DATA TO USE Block Start

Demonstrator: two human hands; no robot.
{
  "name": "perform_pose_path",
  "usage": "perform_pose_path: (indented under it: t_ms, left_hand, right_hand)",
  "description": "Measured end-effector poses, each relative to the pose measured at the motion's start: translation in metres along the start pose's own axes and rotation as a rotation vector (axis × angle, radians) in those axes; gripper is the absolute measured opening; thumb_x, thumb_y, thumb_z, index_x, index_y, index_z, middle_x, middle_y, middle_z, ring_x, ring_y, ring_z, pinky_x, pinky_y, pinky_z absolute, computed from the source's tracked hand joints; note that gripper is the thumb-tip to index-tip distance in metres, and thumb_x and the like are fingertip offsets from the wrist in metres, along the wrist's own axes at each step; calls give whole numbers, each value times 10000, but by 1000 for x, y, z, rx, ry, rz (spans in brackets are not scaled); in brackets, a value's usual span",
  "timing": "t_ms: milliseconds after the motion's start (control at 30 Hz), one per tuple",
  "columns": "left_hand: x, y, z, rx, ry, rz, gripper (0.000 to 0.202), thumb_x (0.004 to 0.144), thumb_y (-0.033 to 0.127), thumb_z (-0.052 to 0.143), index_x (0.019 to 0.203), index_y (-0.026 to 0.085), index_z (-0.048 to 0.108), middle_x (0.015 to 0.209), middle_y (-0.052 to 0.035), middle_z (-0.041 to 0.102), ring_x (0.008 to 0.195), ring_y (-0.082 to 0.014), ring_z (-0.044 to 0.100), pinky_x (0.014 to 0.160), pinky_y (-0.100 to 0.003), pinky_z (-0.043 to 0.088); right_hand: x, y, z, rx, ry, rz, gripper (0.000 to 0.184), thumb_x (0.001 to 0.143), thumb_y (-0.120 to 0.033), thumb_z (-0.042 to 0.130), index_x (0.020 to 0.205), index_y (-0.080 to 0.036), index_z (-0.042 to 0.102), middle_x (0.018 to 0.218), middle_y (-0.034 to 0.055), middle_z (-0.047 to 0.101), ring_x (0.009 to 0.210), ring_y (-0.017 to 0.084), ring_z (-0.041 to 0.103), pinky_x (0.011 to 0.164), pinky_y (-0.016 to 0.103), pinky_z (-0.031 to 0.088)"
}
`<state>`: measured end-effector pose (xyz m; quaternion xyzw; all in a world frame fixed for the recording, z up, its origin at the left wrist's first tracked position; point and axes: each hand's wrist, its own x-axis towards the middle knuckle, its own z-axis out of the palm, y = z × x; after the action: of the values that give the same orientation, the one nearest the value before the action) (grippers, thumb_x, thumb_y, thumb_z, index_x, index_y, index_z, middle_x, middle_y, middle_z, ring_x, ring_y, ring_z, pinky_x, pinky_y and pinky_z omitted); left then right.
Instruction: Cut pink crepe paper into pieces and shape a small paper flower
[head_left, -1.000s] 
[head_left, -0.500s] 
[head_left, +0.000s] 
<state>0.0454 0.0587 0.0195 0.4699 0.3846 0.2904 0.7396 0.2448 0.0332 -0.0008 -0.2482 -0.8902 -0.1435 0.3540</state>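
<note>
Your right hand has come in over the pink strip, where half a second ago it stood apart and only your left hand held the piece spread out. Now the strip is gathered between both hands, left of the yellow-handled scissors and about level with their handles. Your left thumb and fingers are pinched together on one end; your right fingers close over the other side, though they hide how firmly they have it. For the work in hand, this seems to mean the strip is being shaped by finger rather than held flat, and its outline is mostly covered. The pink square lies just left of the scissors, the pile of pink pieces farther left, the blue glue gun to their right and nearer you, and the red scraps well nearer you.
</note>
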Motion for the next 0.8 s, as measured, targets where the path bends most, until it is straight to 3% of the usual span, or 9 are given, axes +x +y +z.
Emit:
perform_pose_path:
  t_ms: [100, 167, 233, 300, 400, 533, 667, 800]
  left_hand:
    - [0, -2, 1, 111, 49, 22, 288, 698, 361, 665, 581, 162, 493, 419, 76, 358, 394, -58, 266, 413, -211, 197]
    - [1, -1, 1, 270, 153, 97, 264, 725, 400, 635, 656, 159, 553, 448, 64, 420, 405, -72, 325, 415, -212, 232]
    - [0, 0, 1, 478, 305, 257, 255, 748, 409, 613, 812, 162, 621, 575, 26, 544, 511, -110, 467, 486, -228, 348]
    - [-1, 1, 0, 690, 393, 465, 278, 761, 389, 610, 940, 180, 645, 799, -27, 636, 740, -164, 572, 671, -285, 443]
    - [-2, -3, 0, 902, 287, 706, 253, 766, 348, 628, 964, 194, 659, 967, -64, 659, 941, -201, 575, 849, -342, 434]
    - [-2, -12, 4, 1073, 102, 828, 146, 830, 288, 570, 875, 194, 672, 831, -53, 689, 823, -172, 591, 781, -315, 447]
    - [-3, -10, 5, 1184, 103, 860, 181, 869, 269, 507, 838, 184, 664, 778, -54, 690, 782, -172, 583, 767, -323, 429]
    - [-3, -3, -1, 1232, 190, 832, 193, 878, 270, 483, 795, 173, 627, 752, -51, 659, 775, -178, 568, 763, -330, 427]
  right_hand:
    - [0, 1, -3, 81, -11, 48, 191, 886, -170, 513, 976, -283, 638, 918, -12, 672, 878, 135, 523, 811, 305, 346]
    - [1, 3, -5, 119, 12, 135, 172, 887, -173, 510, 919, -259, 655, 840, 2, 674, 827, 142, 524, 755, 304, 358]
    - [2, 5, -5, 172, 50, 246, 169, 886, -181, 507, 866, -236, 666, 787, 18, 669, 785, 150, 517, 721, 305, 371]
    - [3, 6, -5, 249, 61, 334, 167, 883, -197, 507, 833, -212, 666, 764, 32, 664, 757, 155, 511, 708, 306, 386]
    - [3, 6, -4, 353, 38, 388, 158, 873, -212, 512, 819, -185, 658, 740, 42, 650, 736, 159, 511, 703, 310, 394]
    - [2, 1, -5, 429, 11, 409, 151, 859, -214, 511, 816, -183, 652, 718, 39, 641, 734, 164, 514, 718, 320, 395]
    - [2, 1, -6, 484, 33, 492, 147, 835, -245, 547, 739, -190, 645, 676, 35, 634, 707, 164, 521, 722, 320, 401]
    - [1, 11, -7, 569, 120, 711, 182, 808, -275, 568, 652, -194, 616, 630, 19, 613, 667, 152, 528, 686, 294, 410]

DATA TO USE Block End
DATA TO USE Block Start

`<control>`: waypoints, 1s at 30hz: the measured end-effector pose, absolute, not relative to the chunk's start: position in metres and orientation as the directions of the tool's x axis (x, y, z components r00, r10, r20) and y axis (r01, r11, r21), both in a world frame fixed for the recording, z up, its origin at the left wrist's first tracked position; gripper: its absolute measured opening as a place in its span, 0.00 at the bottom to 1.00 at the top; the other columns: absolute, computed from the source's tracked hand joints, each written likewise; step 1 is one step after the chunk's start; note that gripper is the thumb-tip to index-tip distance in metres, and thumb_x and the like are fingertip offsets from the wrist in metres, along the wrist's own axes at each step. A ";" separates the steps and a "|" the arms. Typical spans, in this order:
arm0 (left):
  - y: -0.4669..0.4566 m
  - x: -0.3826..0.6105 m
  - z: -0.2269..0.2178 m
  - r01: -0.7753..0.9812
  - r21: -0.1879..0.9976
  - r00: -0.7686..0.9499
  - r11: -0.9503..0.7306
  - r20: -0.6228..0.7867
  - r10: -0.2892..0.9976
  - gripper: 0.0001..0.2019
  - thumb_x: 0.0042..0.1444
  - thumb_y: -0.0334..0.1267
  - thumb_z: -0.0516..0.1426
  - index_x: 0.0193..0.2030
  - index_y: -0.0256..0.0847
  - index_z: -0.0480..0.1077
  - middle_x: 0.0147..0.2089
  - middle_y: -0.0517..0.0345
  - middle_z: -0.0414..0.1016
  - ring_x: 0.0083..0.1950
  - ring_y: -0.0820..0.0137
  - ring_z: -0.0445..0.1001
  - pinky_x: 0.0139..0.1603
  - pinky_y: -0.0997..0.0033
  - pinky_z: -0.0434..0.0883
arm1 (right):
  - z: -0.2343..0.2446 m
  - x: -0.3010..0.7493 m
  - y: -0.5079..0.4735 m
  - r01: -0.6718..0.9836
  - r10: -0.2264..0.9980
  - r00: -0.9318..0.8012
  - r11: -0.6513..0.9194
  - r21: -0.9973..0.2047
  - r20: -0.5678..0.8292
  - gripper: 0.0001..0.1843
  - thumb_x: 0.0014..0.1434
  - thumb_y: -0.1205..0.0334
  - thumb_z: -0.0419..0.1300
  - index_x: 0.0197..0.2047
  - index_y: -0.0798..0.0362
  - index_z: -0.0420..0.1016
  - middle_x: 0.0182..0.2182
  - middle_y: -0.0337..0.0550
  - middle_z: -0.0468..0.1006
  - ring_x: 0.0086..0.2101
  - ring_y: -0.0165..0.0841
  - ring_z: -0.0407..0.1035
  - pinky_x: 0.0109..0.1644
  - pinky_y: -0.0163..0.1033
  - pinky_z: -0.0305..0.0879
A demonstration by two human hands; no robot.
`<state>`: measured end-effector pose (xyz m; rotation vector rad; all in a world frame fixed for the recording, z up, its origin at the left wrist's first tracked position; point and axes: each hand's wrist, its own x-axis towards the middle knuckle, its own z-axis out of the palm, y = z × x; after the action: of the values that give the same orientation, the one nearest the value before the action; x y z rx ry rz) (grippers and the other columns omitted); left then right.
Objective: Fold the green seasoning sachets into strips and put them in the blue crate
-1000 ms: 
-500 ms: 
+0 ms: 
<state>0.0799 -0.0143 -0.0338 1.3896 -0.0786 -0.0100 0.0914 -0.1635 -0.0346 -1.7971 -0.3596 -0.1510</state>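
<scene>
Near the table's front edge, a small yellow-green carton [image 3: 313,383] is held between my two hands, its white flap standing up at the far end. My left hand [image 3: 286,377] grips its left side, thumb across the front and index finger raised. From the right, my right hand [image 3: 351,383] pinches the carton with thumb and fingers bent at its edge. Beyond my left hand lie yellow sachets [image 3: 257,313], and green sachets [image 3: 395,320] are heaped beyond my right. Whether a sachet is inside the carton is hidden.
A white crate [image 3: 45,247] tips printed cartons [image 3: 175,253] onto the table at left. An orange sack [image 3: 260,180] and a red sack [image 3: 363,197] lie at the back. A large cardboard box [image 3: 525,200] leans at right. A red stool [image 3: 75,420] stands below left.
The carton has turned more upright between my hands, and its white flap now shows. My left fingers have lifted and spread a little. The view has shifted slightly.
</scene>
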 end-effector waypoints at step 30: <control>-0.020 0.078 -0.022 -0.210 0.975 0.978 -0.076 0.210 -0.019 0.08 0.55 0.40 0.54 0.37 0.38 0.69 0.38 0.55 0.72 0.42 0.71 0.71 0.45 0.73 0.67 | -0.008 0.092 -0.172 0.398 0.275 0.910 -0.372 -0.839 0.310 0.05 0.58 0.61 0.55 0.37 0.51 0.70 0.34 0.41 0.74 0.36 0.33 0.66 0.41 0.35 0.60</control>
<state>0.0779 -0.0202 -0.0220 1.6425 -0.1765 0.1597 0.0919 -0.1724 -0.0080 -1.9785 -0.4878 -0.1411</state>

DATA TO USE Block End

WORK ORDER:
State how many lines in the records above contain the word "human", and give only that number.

EXERCISE OUTPUT:
2